The girl laughed, her soft voice rippling like a brook.
"He is so unlike, so wholly unlike, everything I fancied him to be."
"And what did you fancy him?" said the Marchesa.
The girl sprang up, swept the long hair back from her face and took a pose before the table.
"Like this," she said, "with big, dreamy eyes, a sad mouth, long delicate hands, and lots of lace on his coat."
The naïve, mischievous, jesting air of the girl was adorable; but more adorable was that slender figure, posing for the Marchesa Soder-relli in the dishabille of her toilet with its white stuffs and lace. Her slender, beautiful body was not unlike that of some perfect, immortal youth, transported from sacred groves; some exquisite Adonis coming from a classic myth; except for certain delicate contours that marked a woman emerging from these slender outlines.
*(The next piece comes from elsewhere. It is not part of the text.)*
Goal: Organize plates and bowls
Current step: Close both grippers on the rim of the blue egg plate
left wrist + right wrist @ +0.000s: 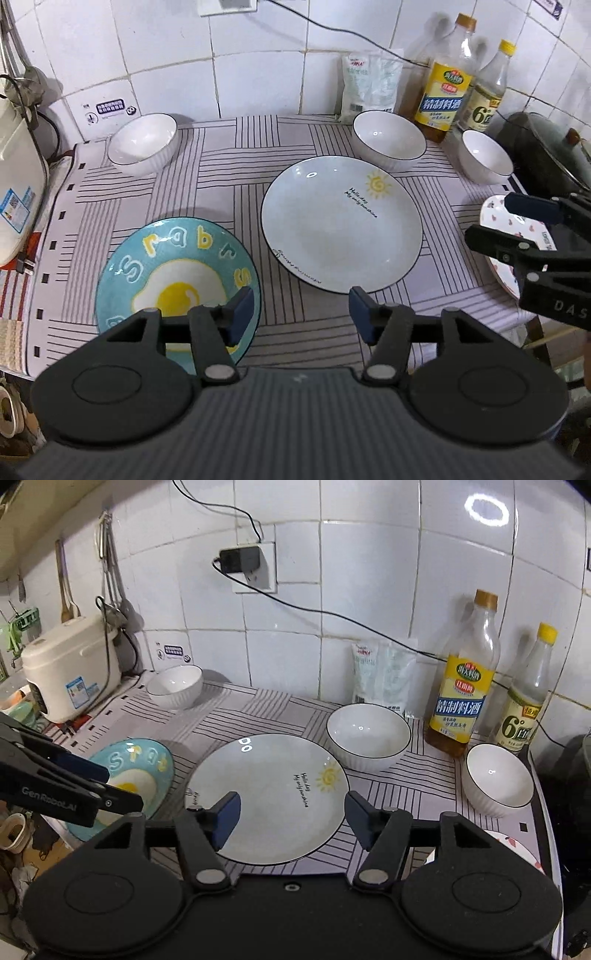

Even to the Marchesa, seated with her chin in her hands, there was, over the beautiful body of the girl, a charm that thrilled her; the charm of something soft and white and warm and caressing.
"But he isn't the least like this, Marchesa," she ran on. "Don't you remember what everybody said of him at Biarritz—a sort of Prince Charlie? And here he is, so big, and brown, and strong that I simply cannot fix a single fancy to him."
Her eyes danced and her voice laughed.
"He hasn't a sad mouth at all. He has a big, firm mouth, and there isn't the wisp of a shadow in his eyes. They are steady, like this—and level, like this—and he looks at you—so."
She narrowed her eyelids, lifted her chin, and reproduced that profound, detached expression with which the Duke of Dorset had continued to regard her on this afternoon.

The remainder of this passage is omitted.